4 min read

My first ride with the Omata One

A couple years ago, I pledged to the Omata One Kickstarter, and it recently arrived on my doorstep. I loved the idea behind it: make a…
My first ride with the Omata One
Omata One and post-ride Super Chicken burrito for scale

A couple years ago, I pledged to the Omata One Kickstarter, and it recently arrived on my doorstep. I loved the idea behind it: make a pleasing high-end object that looked and operated like an anachronistic mechanical watch, but at the same time matched the capabilities of digitally-obsessed cyclists through the use of hidden GPS chips and bluetooth capabilities.

Taking the Omata One out of the box, it was clear this is a well-designed object. It has a nice weight to it, feels like it was carved from a solid piece of metal, and quickly charged up on a USB-C port on the underside. There are no buttons, just a big notchy outer ring with only three settings that clunk satisfyingly into place: out on a ride, turned off, or connecting to your phone. Once charged, it quickly paired to my phone and set up was a breeze.

Ride impressions

For the first test ride, I wanted to compare it to my high end Garmin Edge Explore 1000. I was impressed the Omata shipped with its own aluminum mount that was almost exactly like the K-Edge mounts I use on all my bikes.

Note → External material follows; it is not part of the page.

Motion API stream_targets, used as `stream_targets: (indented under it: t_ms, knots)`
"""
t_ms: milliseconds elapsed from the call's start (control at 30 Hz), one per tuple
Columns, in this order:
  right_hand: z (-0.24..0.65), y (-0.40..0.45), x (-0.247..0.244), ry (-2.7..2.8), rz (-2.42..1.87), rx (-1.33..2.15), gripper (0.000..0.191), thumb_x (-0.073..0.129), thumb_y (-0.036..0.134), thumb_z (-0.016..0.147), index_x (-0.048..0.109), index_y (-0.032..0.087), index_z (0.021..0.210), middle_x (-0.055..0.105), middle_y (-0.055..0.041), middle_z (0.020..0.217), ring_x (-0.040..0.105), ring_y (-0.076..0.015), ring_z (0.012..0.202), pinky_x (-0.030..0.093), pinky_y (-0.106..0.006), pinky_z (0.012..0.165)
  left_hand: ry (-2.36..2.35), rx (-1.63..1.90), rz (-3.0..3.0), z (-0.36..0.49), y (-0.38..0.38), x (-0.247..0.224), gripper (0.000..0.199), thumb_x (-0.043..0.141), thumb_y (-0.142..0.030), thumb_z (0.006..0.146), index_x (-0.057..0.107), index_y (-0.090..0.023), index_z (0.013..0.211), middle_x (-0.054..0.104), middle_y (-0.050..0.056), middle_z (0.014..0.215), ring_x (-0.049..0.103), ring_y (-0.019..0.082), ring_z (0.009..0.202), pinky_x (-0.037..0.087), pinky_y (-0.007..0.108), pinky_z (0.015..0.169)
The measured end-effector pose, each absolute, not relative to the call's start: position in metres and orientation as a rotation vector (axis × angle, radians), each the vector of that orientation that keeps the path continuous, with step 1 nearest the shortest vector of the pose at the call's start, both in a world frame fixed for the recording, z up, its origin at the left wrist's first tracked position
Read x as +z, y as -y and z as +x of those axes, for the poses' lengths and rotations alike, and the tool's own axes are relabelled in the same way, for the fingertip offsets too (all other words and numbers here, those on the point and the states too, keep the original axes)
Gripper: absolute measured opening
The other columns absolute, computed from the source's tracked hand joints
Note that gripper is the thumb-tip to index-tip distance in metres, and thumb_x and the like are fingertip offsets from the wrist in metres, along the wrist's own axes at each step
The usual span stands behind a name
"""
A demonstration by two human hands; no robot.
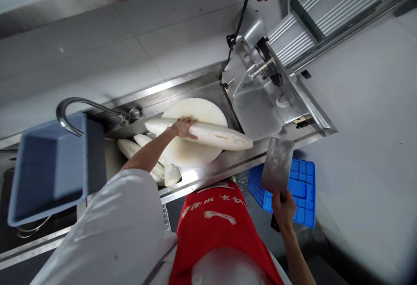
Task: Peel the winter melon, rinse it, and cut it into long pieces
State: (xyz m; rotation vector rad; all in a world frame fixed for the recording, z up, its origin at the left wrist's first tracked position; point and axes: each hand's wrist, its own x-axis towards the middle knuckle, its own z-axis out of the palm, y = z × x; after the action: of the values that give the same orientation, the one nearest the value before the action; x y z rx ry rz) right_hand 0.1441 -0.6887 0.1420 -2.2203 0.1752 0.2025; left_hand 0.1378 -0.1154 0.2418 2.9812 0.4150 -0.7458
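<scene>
A long, pale peeled winter melon (221,136) lies across a round white cutting board (187,157), its right end reaching past the board. My left hand (184,127) is laid over the melon left of its middle, thumb and fingers curved around it. Out to the right, my right hand (284,209) grips a cleaver (277,163) by its dark handle. The broad blade points away from me, apart from the melon. More pale melon pieces (171,174) lie left of the board, partly hidden by my left arm.
A metal slicing machine (257,111) stands at the back right. The steel counter edge (208,178) runs in front of me. Below the cleaver is a blue plastic crate (302,180). At left, a grey-blue bin (52,167) sits beneath a curved faucet (74,100).
</scene>
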Motion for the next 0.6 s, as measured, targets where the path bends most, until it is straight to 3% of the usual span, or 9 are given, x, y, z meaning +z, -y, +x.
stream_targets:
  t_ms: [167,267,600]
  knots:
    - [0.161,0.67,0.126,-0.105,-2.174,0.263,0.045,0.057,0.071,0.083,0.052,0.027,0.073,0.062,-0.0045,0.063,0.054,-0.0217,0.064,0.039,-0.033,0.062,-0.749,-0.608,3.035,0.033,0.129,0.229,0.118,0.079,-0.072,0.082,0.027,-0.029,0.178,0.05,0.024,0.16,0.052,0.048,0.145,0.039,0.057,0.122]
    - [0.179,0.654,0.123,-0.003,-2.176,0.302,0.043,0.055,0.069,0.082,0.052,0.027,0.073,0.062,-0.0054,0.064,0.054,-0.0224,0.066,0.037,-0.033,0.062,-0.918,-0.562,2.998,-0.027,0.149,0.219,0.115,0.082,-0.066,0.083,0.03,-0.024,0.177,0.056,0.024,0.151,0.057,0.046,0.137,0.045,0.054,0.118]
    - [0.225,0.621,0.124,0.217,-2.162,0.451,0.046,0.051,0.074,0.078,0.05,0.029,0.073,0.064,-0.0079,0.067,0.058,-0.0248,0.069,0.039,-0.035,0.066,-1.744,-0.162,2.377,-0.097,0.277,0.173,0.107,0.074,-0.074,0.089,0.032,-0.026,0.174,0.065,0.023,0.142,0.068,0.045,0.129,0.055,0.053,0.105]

The dials look great and bounce around smoothly. It resembles a pretty complicated watchface, but after a few minutes you quickly get that the big red needle is your current speed, the white “second hand” is total distance, while the smaller dials track elevation climbed and total hours of riding.

Accuracy-wise, the numbers on dials were close to what my Garmin was displaying, with maybe 5% variance at most, but it might just be me getting used to the inexact nature of reading needles on dials. Post-ride, I downloaded my ride data to my phone and instantly uploaded it to Strava.

Impressions

Overall, I love the Omata One. It’s a beautiful bike computer with all the bells and whistles of a modern bike computer but with some data largely hidden from view. Strangely, the feature I most enjoyed was the lack of precision inherent in using an Omata One. My Garmin can show me 14 pieces of data on one screen, each with two significant figures of precision, and I realized during my first ride that instead of monitoring data, enjoying the ride and just occasionally glancing down at the needles was a better approach.

Where my old Garmin feels like a bar-mounted supercomputer tracking my every move, giving me more feedback than I’d ever need, and constantly demanding my attention, the Omata feels like driving an early 1970s air-cooled, carbureted Porsche 911 that offers up direct basic feedback and is mostly about enjoying the journey to wherever you’re going.

Pros and Cons

  • It’s gorgeous and feels like an heirloom I can pass down to my grandchildren someday, like a fine watch.
  • While it tracks enough data to be comparable to any typical GPS bike computer, but it only shows you a subset of information and though I found it refreshing, it wouldn’t be enough for people that race bikes or do intense training (but that’s clearly not who it’s designed for).
  • Amid high-end, comfortable bikes built for gran fondos and high-end, comfortable clothing like Rapha’s, the Omata One will definitely find a home among fans of either of those things. Heck, I just hit age 45, I only have time to ride with a couple friends once or twice a week, and I’m in the midst of selling off my old race bikes, so this was practically designed especially for me and meshes with my new outlook to riding for the pure fun of it.
  • One minor downside is they only offer metric units in a dark design and imperial units in white, and I wished my imperial Omata was in the dark design.
  • The biggest drawback from my first ride was the data transfer from the Omata to my phone took about 2 minutes and had to be manually done at the end of a ride. Hopefully future firmware updates make that process happen more quickly, or automatically in some way to cut down on the delay (My old Garmin has a WiFi chip that auto-joins the network whenever I roll up to my garage, then auto-uploads my data to Garmin and Strava in a few seconds).

As I get older, I’ve stopped wearing a heart rate strap on every ride and my current bike lacks the power meter crank to measure the forces I’m exerting (at sub-second resolution) I used to have on all my race bikes. I no longer ride stiff, harsh lightweight carbon pure race bikes either. I’ve got an all-day, all-conditions, all-around gravel bike that replaced three different bikes in my garage.

As I no longer need current and max watts and heart rates on my Garmin, the Omata One makes a lot more sense to how I’m riding these days. I love the convenience of still having Strava track all my rides, but during the ride itself, I rarely need to know more than how far I’ve gone or how long I’ve been out riding and the Omata really delivers in that respect. I don’t feel like I’m missing anything and I’m going to put my Garmin away and move exclusively over to the Omata.

My favorite thing about the Omata is as beautiful of an object it is, the one thing it taught me to do was instead look up and enjoy the ride all around me.